Замечали за ней странности. Зимой она выносила и вешала на угол дома динамик, продевая провод через приоткрытую и провисшую на одной петле форточку. И если крутили музыку, то слегка дремала под нее, привалившись спиной к забору и открыв щербатый старушечий рот. Если диктор читал последние известия — настороженно поднимала руку к уху, словно просила не так громко шуметь соседа, рубившего дрова у себя за колодцем, и проезжающий по улице трактор — не так громко тарахтеть. Слушала, запоминая, и потом подолгу повторяла вслух: от як, от як, от як. Летом позволяла сыну унести радио в дом — летом она ненасытно слушала, о чем кричат на улице дети, голоса соседей во дворах, звон пчел в кроне рябины и веселую птичью склоку.
Как-то незаметно для других, а может, и для себя, старая женщина за много лет одинокого сидения научилась разговаривать сама с собой. Если послушаешь со стороны, то — про погоду, козу и деревенские новости, опять про козу. Потом приноровилась сама себе петь — когда тихо, а когда и громче.
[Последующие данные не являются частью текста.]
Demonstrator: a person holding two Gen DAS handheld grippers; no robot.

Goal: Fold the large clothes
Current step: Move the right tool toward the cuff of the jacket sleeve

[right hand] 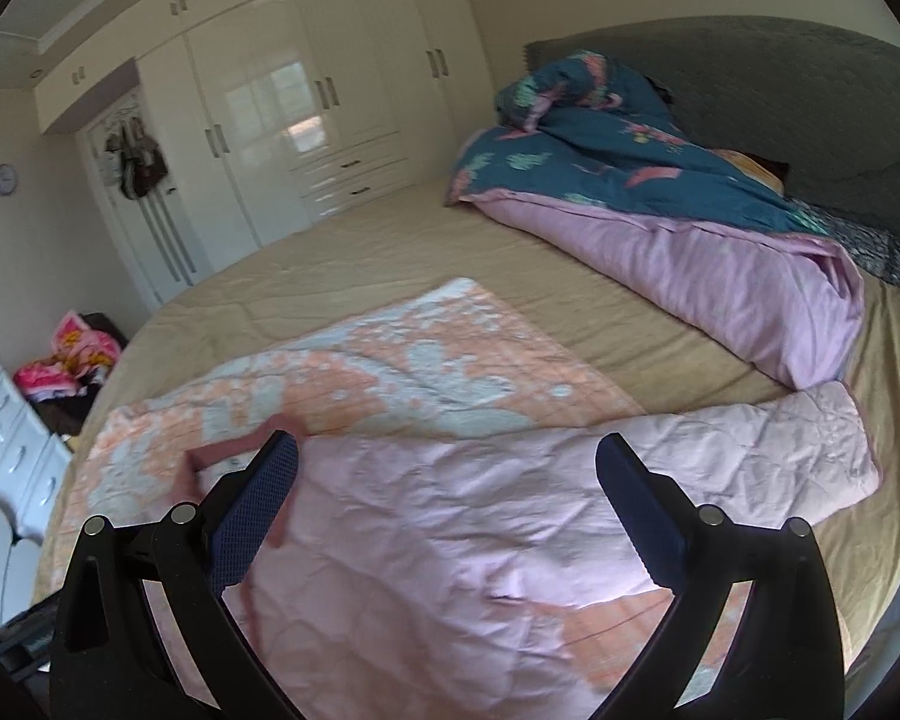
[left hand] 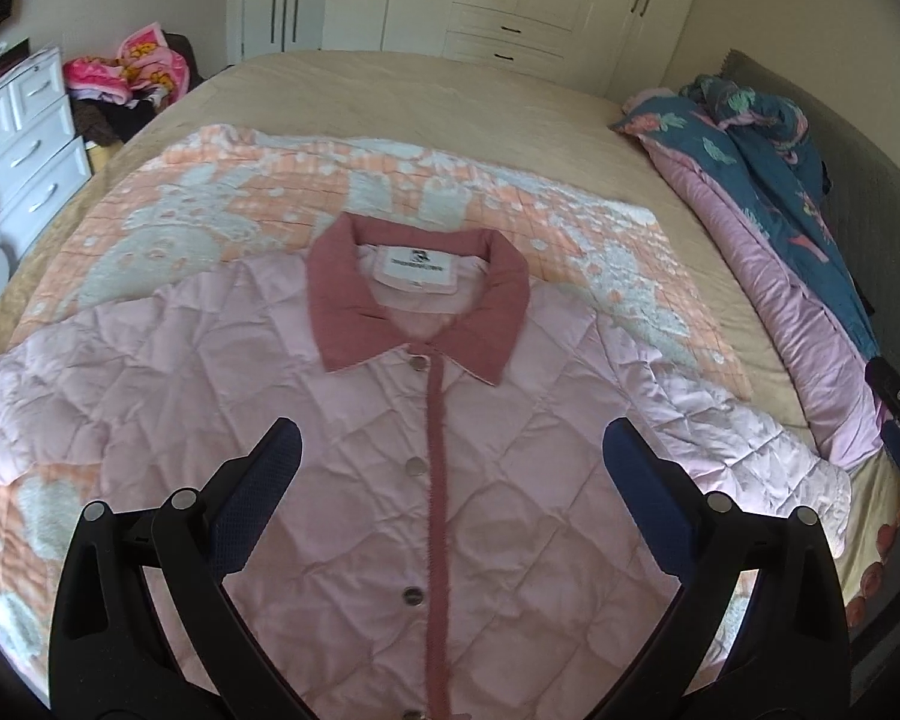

Посидит-посидит и вдруг вспомнит, как всхлипнет:
Ай у Слуцку на рыночку Мужик жонку бье.
Бье и плакать не дае-е…
Песен старых она знала много, только петь не высиливалась. Больше протяжно проговаривала, словно ленилась. Иногда принималась рассказывать сказки. Если бочком, бочком подходили малые соседские дети — умолкала. Но они подходили к ней не часто. То ли бодливой козы боялись, то ли самой хозяйки. Им казалась жутковатой эта бормотливая и всех задирающая бабка, а сказок хватало по телевизору.
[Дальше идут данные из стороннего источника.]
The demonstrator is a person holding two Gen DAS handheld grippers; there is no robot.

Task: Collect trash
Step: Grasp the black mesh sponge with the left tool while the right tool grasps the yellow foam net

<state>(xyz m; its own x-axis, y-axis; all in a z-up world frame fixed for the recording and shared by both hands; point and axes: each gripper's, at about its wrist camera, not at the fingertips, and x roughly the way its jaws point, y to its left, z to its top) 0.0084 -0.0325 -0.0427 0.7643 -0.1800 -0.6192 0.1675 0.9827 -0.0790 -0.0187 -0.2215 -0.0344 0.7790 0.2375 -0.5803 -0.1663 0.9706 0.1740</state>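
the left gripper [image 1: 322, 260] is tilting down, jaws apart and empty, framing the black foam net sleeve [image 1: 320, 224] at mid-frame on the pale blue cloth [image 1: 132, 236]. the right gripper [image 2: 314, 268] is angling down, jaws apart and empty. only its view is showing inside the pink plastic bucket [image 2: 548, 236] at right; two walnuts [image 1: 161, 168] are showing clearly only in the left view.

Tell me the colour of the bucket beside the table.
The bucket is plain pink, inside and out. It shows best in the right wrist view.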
При взрослых она тоже умолкала, переводила разговор. Издали видно было: что-то поет или бает, но подойдешь — кричит встречь: «Куды-ы ты?» И вот уже сбилась, замолчала, ждет, что ответишь. Различив в глазах человека недоверие, махала рукой и смеялась: ды не, не чокнутая.
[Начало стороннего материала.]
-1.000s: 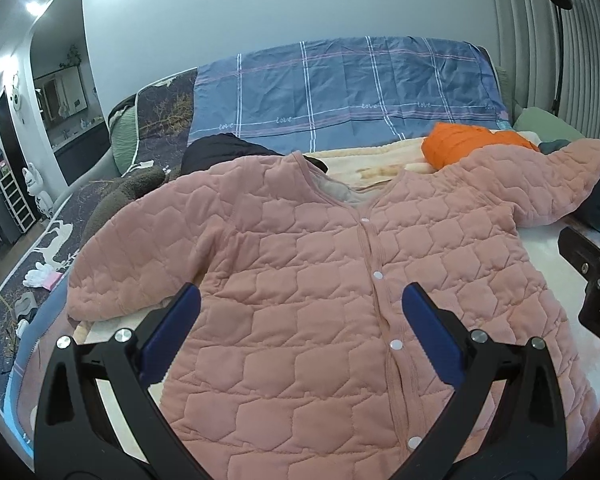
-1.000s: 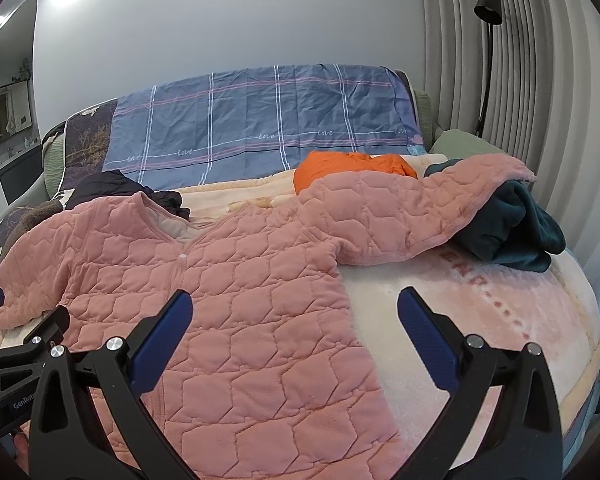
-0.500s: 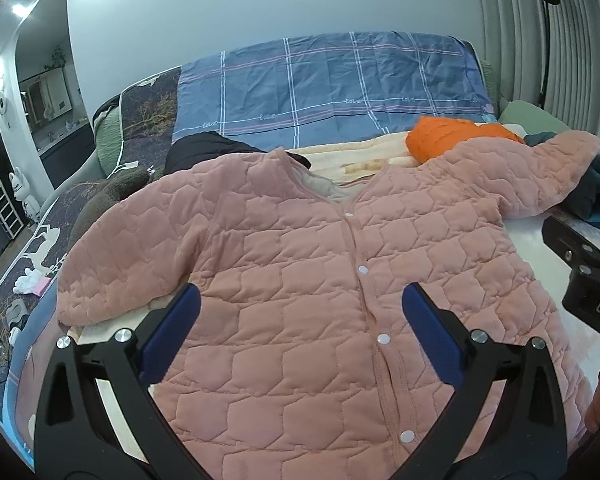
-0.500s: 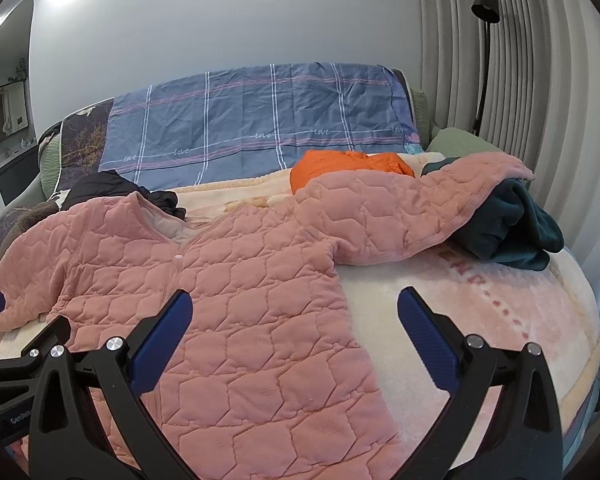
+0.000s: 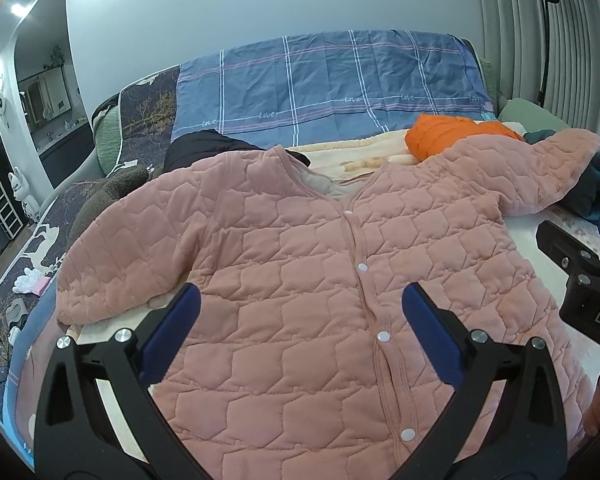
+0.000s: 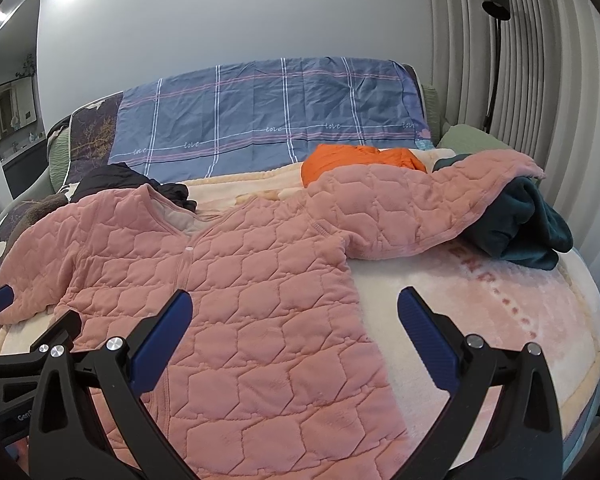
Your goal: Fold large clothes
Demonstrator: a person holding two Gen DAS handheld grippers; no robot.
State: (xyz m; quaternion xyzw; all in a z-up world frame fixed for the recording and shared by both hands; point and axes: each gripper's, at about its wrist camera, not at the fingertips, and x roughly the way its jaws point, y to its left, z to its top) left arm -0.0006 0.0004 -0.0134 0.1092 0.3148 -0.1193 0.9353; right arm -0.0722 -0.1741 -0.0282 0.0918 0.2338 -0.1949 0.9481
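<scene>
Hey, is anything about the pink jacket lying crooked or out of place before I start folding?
Yes. The pink quilted jacket lies flat and snapped shut, but one sleeve is draped up over the dark green garment and the orange one instead of lying flat.

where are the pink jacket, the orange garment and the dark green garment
pink jacket (image 5: 300, 280): left wrist view, chest panel.
orange garment (image 6: 340, 160): right wrist view, its top fold.
dark green garment (image 6: 520, 224): right wrist view, its bunched middle.

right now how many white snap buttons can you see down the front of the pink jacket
5 on the pink jacket, left wrist view: neckline, chest, belly, lower placket, one faint, between neckline and chest. More may be hidden below the frame.
</scene>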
Привыкли. Но не все поняли, что старуха не с собой, а с детьми своими — живыми, и теми, кого уже нет на этом свете, — беседует. Им деревенские новости да сказки рассказывает и песни проговаривает. Словно долг какой возвращает. Сказочный долг.
В этом смысле больше всех повезло Лёдику, младшему сыну, пьянице и пожизненному калеке, который из всех братьев и сестер один и жил в родной хате. Песни и сказки, обращенные в детство, слушал один он.
А по осени, когда въедливые бесконечные дожди прогоняли с улицы, она садилась в полутемных сенях на давно освободившуюся железную кровать. Когда-то на ней Алексей спал, старший из сыновей. Он и теперь, приезжая из города и оставаясь изредка на ночь, устраивался здесь, по-солдатски, ему нравилось. Кровать была завалена тряпьем, на ней валялась старая шинель без хлястика, кисловато пахла овчина тулупа. Рядом, на полу, прислонились друг к дружке два залатанных мешка с остатками комбикорма и ржаной муки… Садилась и слушала через открытую настежь дверь сеней шум дождя и слабеющий с каждым днем шорох мокрой листвы в саду, и подвывания ветра, и редкий гул грузовиков. И прощальные крики улетающих птиц.